A key element that enables this holistic formation at Concordia University Irvine is a care team made up of residential directors, the dean of students, the campus pastor, mental health counselors and clinicians, the provost, and others who meet weekly to discuss whether any students seem to need special attention due to trying circumstances. “If a member of that group suspects something is going wrong with a student’s life — say he or she is missing class or is not engaged — he can discuss it within the network of these relationships and someone might say, ‘That’s a student in my residence hall,’ or someone from mental health or campus ministry may say, ‘We’re already engaged with that student,’” says Thomas. “We have this built-in web of relationships by which we monitor in a supportive way.”

The fact that there is one faculty member for every 14 students, plus a wealth of residential directors, coaches, and fellow students, means all students are known by name and seen daily. Washburn says that kind of fellowship is how healing happens.

“It sounds so cliche, but just spending time and being a presence with someone else has therapeutic value,” she says. “John Townsend calls them ‘relational nutrients.’Sitting with people, drinking coffee, not even having to have big conversations but just the physical experience of being present, responding with empathy, listening when someone wants to dump. Simple relational principles help other human beings recognize they have value. We believe it’s how God created us. God uses relationships to heal.”

Anderson says that while in the past he was inclined to spend more time listening, these days he finds that students are eager to hear wisdom from older people.

“Some of the things that can help shift these [problems] are basic life and social skills that somehow don’t seem ingrained in all students,” he says. “I find myself being more free to say, ‘What if you tried this?’”

Above all, he offers an invitation to active participation in a Christian community.

“I say, ‘It’s great that you have friends and interact with people through social media, but there’s something different when you are intentionally wrestling with day-to-day struggles of life in a community that’s wanting to do so in connection to Christ,’” Anderson says. “I encourage students to get plugged into these sorts of things and become part of a shared life in Christ, because this is how God has wired us to receive certain kinds of support and encouragement. In a world that’s moving more toward individualism, isolation, and self-dependence, we get to call people into an incarnational understanding of God who invites us into a shared life of grace with others. There are depth and riches to those sorts of relationships. It’s what we need.”

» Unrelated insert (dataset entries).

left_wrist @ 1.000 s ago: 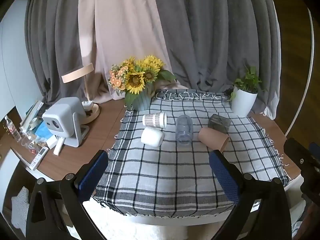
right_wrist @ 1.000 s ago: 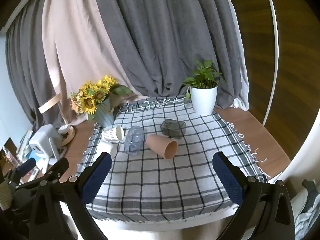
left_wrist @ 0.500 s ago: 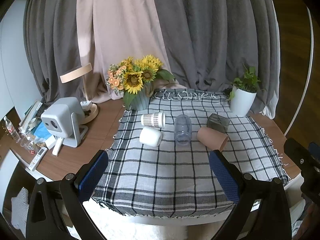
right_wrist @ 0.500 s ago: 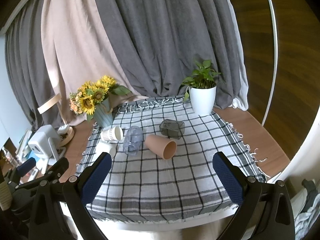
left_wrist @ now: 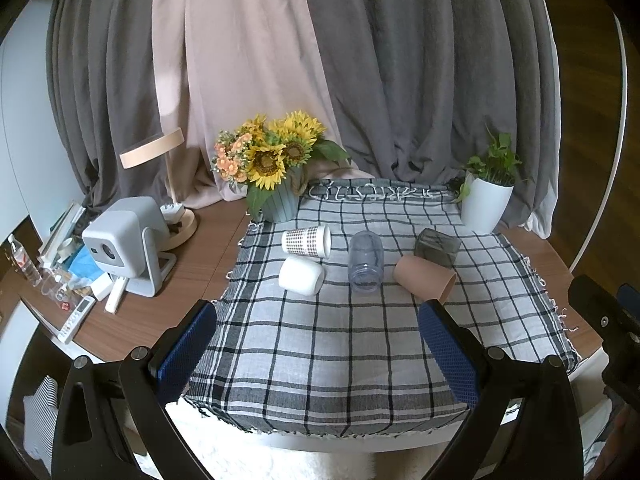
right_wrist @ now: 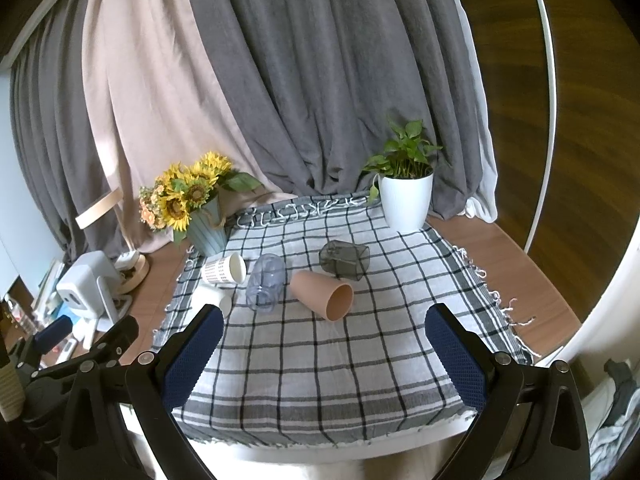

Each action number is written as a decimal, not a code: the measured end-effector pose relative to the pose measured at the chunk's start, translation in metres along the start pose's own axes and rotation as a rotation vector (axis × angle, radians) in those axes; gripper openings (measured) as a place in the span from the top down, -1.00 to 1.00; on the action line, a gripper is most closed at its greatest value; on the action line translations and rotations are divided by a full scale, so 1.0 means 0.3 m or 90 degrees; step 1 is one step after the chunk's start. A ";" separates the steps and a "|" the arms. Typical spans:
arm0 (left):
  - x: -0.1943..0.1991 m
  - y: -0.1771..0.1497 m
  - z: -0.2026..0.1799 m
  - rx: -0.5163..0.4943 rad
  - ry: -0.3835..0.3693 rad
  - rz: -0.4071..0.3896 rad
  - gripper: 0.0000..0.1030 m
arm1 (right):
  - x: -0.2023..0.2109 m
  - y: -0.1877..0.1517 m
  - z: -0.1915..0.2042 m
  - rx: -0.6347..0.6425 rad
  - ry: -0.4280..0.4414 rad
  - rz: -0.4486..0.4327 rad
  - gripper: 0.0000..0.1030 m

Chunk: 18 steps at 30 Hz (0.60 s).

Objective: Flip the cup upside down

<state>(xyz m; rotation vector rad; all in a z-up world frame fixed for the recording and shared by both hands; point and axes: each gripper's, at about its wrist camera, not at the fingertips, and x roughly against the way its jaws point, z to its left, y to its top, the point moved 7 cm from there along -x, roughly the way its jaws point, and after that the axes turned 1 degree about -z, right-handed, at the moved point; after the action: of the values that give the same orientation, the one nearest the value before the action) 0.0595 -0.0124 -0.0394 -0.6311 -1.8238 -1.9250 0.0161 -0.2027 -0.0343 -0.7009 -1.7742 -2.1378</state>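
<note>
Several cups lie on their sides on the checked cloth (left_wrist: 320, 352): a dotted white cup (left_wrist: 306, 241), a plain white cup (left_wrist: 301, 276), a clear plastic cup (left_wrist: 365, 261), a tan cup (left_wrist: 424, 279) and a dark smoky glass (left_wrist: 437, 247). They also show in the right wrist view: the dotted cup (right_wrist: 223, 269), the clear cup (right_wrist: 266, 282), the tan cup (right_wrist: 322, 295), the dark glass (right_wrist: 345, 260). My left gripper (left_wrist: 318, 328) is open and empty, short of the cups. My right gripper (right_wrist: 322, 332) is open and empty near the cloth's front edge.
A sunflower vase (left_wrist: 280, 204) stands at the cloth's back left, a white plant pot (left_wrist: 486, 208) at the back right. A projector (left_wrist: 126, 240), a lamp (left_wrist: 152, 152) and a remote (left_wrist: 76, 318) crowd the wooden table on the left. Curtains hang behind.
Both views have pulled back and risen very slightly. The cups have not moved. Both grippers stay open.
</note>
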 end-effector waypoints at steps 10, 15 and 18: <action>-0.008 0.012 -0.001 -0.001 -0.003 0.000 -1.00 | -0.005 0.007 -0.004 -0.001 -0.003 0.002 -0.97; -0.013 0.017 -0.002 -0.003 -0.004 0.001 -1.00 | -0.006 0.012 -0.004 0.000 -0.004 0.001 -0.97; -0.013 0.018 -0.003 -0.003 -0.004 0.000 -1.00 | -0.007 0.014 -0.005 -0.001 -0.004 0.001 -0.97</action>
<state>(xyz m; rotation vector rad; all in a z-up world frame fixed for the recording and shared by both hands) 0.0658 -0.0138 -0.0374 -0.6392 -1.8245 -1.9296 0.0197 -0.2052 -0.0321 -0.7093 -1.7748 -2.1380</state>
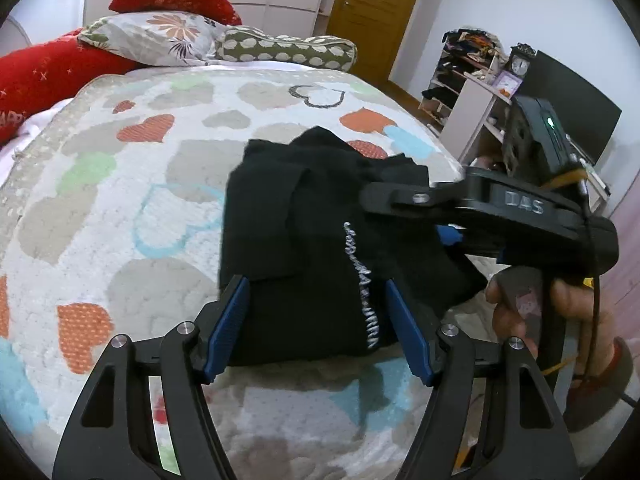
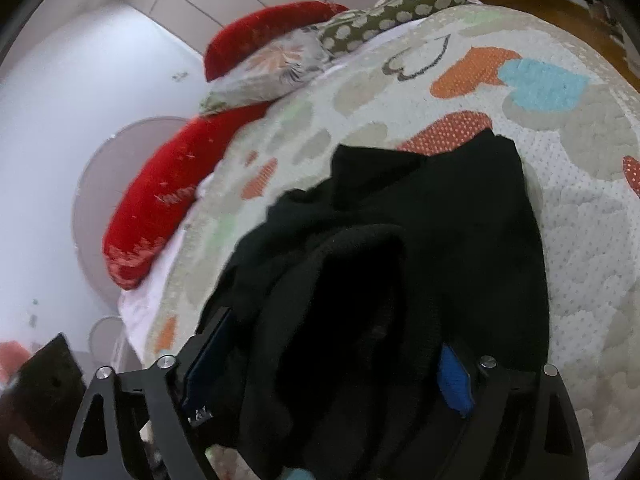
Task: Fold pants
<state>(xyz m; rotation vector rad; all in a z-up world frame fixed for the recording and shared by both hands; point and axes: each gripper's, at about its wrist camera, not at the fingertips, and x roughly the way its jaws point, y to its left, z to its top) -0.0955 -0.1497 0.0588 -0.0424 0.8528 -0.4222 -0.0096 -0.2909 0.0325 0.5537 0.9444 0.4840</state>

He observes that students who plug into a Christian community are “the ones who have an easier time in the midst of all these things,” he says.

Concordia is also blessed to be the home of the Townsend Institute, a national source of counseling wisdom and training, which is “all about embracing these challenges and using our clinical skills to teach students to provide healing and health at such a time as this,” says Washburn.

Embedded in those counseling processes is the active power of the living Christ.

“We think faith is a key component in what we do,” Christmas says. “Our imperative at Concordia is to bring in our Lutheran identity. We talk about the power of faith in healing people whether we work in a secular or pastoral environment. The power of the Holy Spirit comes to those spaces and the counselor becomes the hands and feet of Jesus.”

In a society increasingly characterized by isolation and fragmentation, some of the healthiest environments in our society that can help young people to build deep relationships are Christian residential colleges where students learn to thrive as adults in a vibrant campus community, and beyond. Concordia University Irvine certainly carries out this special calling on a daily basis as the community lives out the Lord’s will in this special place.